Copyright © 2014 Joseph H. Yang
All rights reserved.
ISBN: 978-1-4918-4495-3


My First Decade in America

Student Visa

In order to get my student visa to enter the United States in 1960, I had to demonstrate to the US consulate in Taiwan that I was not going to become a financial burden to American society. For that reason, I had to produce a cashier's check issued to me by a bona fide US bank. Fortunately, my college schoolmate, Victor Tang, supplied me with one for $2,400 in January 1960, and I dutifully attached it to my visa application, as required. Without it, the door to America would have been tightly locked. That check was the key, a great and necessary help.

February 17, 1960

A new Northwest Airlines DC-6B passenger plane landed smoothly on the SEA-TAC Airport runway at 7:15 p.m. Seattle time, Feb 17, 1960. I was a passenger on that flight. Upon arrival, I was soon met by Victor and his housemates, Wen H. Chen and his brother Wen S. Chen. All three were graduate students at the University of Washington (UW) in Seattle. They took me to Seattle's Chinatown for a nice dinner and then to their apartment in the University District (U District) of Seattle. They treated me with utmost kindness and made me feel fully at home. I quietly returned the cashier's check to Victor with deep appreciation before I went to bed.

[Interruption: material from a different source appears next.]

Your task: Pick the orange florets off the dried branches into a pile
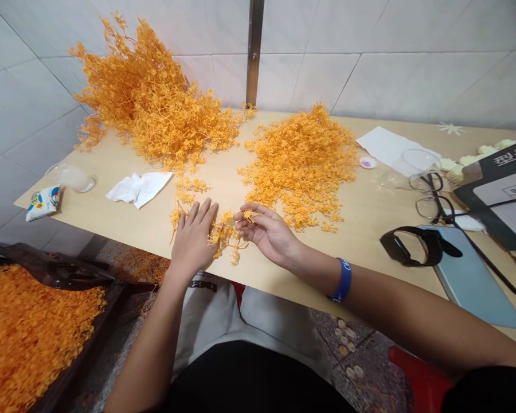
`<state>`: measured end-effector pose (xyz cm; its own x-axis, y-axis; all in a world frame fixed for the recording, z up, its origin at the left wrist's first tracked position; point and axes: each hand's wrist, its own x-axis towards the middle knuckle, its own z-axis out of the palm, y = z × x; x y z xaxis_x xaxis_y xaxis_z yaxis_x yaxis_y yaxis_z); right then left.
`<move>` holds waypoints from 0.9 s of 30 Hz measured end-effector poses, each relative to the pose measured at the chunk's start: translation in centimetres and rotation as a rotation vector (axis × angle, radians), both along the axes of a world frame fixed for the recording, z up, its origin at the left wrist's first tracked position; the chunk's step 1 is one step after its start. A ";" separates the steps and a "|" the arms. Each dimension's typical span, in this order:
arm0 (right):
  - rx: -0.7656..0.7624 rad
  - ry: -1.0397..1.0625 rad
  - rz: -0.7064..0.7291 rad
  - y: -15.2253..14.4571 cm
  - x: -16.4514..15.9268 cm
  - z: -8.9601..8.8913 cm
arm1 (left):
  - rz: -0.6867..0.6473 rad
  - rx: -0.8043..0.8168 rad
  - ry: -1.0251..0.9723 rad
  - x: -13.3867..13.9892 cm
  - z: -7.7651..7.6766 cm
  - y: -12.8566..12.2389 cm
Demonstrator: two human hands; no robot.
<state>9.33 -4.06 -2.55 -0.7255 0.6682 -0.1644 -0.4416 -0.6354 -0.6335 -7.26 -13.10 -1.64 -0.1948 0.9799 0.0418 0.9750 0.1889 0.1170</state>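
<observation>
My left hand (194,241) lies palm down near the table's front edge, its fingers stretched out. Against its thumb side is a small orange plastic flower sprig (226,234); whether the thumb presses on it cannot be made out. My right hand (272,234) is closed in a pinch around a small orange plastic flower (249,215), just right of the sprig. Beyond the right hand spreads a loose heap of orange flower pieces (301,160). A taller pile of branching orange stems (150,103) stands at the back left against the wall.
Left on the table (124,223) are crumpled white paper (138,190), a small packet (43,203) and a clear plastic cup (74,177). At right lie a black watch (406,246), glasses (434,208), a light-blue phone (477,278) and a dark box (499,189). Below left, a dark container (105,330) holds orange pieces.
</observation>
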 end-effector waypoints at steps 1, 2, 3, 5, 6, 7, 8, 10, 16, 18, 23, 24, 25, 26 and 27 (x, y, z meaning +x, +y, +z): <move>-0.005 0.005 0.000 0.0 0.0 0.0 | 0.000 0.000 -0.001 0.0 0.0 0.0; -0.008 0.009 0.003 0.0 0.0 0.0 | -0.001 0.001 -0.002 0.0 0.0 0.0; -0.008 0.013 0.008 0.0 0.0 0.0 | -0.002 0.003 -0.002 0.0 0.0 0.0; -0.003 0.021 0.023 0.0 0.1 0.1 | -0.001 0.007 0.000 0.0 0.0 0.0; -0.001 0.026 0.029 0.0 0.1 0.2 | -0.002 0.007 0.002 0.0 -0.1 0.0; 0.000 0.031 0.033 0.0 0.1 0.2 | -0.002 0.006 0.004 0.0 -0.1 0.0; 0.001 0.035 0.035 0.0 0.1 0.3 | -0.002 0.004 0.005 0.0 -0.1 0.0; 0.000 0.041 0.032 0.0 0.1 0.3 | 0.000 0.000 0.007 0.0 0.0 0.1; -0.026 0.044 0.009 0.0 0.1 0.2 | 0.012 -0.018 -0.006 0.1 0.3 0.1; -0.038 0.053 -0.002 0.0 0.0 0.3 | 0.012 -0.015 -0.006 0.1 0.2 0.1; -0.041 0.019 0.030 0.1 0.1 0.7 | 0.008 0.007 -0.006 0.0 0.1 0.2; -0.037 0.011 0.033 0.1 0.1 0.7 | 0.009 0.005 -0.011 0.0 0.1 0.2; -0.032 0.003 0.034 0.1 0.1 0.7 | 0.012 0.004 -0.017 0.0 0.1 0.2; -0.022 -0.006 0.038 0.1 0.0 0.7 | 0.014 0.003 -0.024 0.0 0.1 0.2; -0.006 -0.017 0.041 0.0 0.0 0.7 | 0.016 0.001 -0.030 0.1 0.2 0.2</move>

On that day, General Dwight D. Eisenhower had recently begun serving his last year as president of the United States with Richard M. Nixon as his vice president. John F. Kennedy was a US senator from Massachusetts. The two US senators from the state of Washington were both bachelors, Warren Magnuson and Scoop Jackson. The mayor of Seattle was a Mr. Roselini.

Flying from Taipei to Seattle cost me less than going by freighter from Taiwan to any American seaport because I purchased my ticket as a requisition clerk of the international air carrier CAT (then headquartered in Taipei).

The deep discount given to employees of members of the International Association of Air Carriers by every other member carrier is still in effect, I believe. Lucky me!

The next day it snowed in Seattle. It was cold for me, having just arrived from Taiwan.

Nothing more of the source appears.